Venice’s $65M raise makes VVV holders ask how much of Venice’s growth reaches the token


Venice, the AI platform behind the VVV token, raised $65 million in a Series A led by Dragonfly at a $1 billion equity valuation, its first outside capital raise. The company chose stock over its own token, and the market is already arguing about what that choice means for VVV holders.

Series A investors received 8.98% equity, a 1.5 million VVV vesting grant, and warrants to purchase 5 million additional VVV over 8 years. That package brings together Dragonfly, Coinbase Ventures, North Island Ventures, and other participants on both sides of Venice’s capital structure, with equity and tokens held in the same deal.

Holder group Asset held What they get Key limitation
Series A investors 8.98% equity, 1.5M VVV grant, warrants for 5M VVV Legal ownership in Venice AI plus token-linked upside Token exposure vests over time and depends on market demand
VVV holders Public token Staking access, DIEM minting, exposure to buy-and-burn mechanics No direct legal ownership of Venice AI
Venice treasury 30M+ VVV Largest token position; alignment with public VVV holders Treasury value depends on VVV market price
Venice AI equity holders Company stock Corporate upside, ownership rights, contractual protections Not publicly liquid like VVV
DIEM users Compute credit minted through VVV staking $1 of daily-renewing Venice compute access per DIEM Utility exposure, not ownership exposure

Venice’s own VVV page describes the token as a long-term deflationary capital asset of the platform. It lays out a feedback loop in which platform revenue buys and burns VVV, supply falls, and the token becomes scarcer.

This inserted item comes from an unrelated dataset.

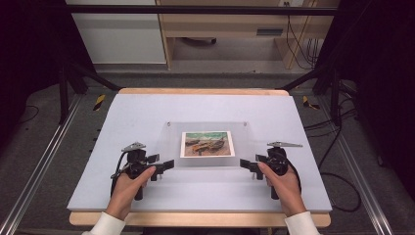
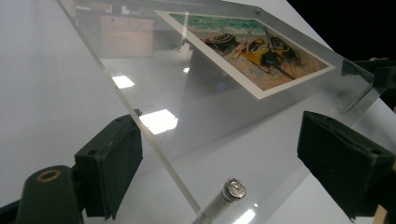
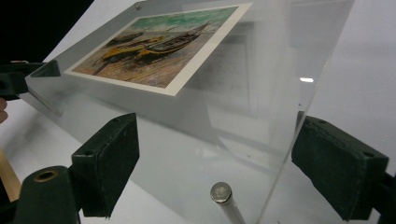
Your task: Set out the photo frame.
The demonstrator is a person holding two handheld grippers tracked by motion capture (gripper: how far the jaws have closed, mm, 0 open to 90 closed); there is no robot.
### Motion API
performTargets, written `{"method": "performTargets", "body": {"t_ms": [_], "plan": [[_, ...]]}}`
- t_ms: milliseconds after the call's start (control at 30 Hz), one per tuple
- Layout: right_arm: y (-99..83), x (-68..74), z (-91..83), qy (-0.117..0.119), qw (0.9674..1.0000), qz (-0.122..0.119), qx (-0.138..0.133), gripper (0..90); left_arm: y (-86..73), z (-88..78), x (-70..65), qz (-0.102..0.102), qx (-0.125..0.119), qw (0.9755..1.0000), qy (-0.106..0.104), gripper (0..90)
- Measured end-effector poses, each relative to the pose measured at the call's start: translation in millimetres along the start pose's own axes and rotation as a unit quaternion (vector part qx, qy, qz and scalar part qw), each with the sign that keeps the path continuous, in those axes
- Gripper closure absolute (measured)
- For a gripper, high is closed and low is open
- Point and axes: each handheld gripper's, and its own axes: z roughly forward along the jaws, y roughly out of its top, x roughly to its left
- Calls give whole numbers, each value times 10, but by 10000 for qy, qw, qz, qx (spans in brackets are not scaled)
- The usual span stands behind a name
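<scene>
A clear acrylic frame lies flat on the white table top, with a print of beached boats inside it. My left gripper points at its near left corner. In the left gripper view the jaws of the left gripper stand wide apart around that corner and its metal pin, with no pad pressing. My right gripper mirrors this at the near right corner. There the right gripper is open around the plate's corner and another metal pin.
The white top rests on a wooden board whose edge shows at the front. Metal rails run along both sides. Cables lie on the floor at the right. A wooden desk stands beyond the table.
</scene>
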Motion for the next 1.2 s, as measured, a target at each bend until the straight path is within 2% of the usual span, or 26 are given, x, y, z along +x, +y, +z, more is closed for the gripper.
{"method": "performTargets", "body": {"t_ms": [700,833,1033,1200], "plan": [[11,-12,73,111,9999,99,17,138,-1,21,26,1,-55,10000,-25,133],[15,-7,83,90,9999,134,9,145,-7,41,32,-83,-23,9998,-173,138],[22,-12,76,90,9999,143,17,165,17,38,34,-143,-12,9999,-40,173],[69,10,72,60,10000,39,-62,166,56,44,51,-187,-16,9998,-34,178]]}}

Staking VVV also mints DIEM, a credit equal to one dollar of daily-renewing Venice compute access.
Erik Voorhees framed the round on X as “VVV and Capital,” explaining that Venice funded growth with equity while its treasury VVV holdings stayed untouched.

He said Venice still holds more VVV than anyone else, more than 30 million tokens out of upward of 80 million in supply. Neither Venice nor its team has sold VVV despite the token’s rally this year.

Venice plans to build its own compute infrastructure, including its first data center, cutting reliance on leased GPUs. Voorhees said the resulting margin improvement could make larger VVV burns feasible: better margins fund more revenue capacity, and more revenue capacity funds bigger burns.

The equity and token disconnect

Dankrad Feist offered a skeptical take, saying that the token-and-equity split in the deal “sucks,” since equity holders have legal protections while token holders depend on Venice continuing its buybacks and burns.

The criticism lands because Venice itself markets VVV as the platform’s capital asset, a framing that leads token holders to expect to be close to the company’s economics.

Both sides agree that Venice is a real business with real revenue and that revenue continues to expand, and the disagreement is over which asset captures it.

Equity holders own a legal claim on Venice AI, backed by a contract, while VVV holders own a designed economic claim, built from staking, DIEM, and a burn mechanism that depends on Venice choosing to keep running it.

Equity holders have legal ownership of Venice AI and the governance rights specified in their deal documents. VVV holders receive staking access, a DIEM minting path, exposure to the buy-and-burn mechanism, and the ability to trade the token on open markets.

Series A investors, through their VVV grant and warrants, now hold a slice of both layers at once.

The $1 billion equity valuation implies a roughly 14.3x multiple of Venice’s reported annual revenue. VVV trades around $13.55, putting its market cap near $637 million and its fully diluted value near $1.54 billion, or about 9.1 times and 22.1 times revenue on those two measures.

Whether burns can offset the new token supply depends on a burn percentage that Venice has kept undisclosed. At 5% of annual revenue, Venice would retire roughly 258,000 VVV per year at current prices, climbing to 517,000 and 1.03 million at 10% and 20%, respectively.

The investor package alone carries 6.5 million VVV in grants and warrants, with the grants and warrants phased in over a one-year lock and three years of vesting.

Voorhees has estimated that fully exercised warrants would add fewer than 6,000 VVV a day to circulation once they start unlocking, a pace of roughly 2.19 million VVV a year at the top end.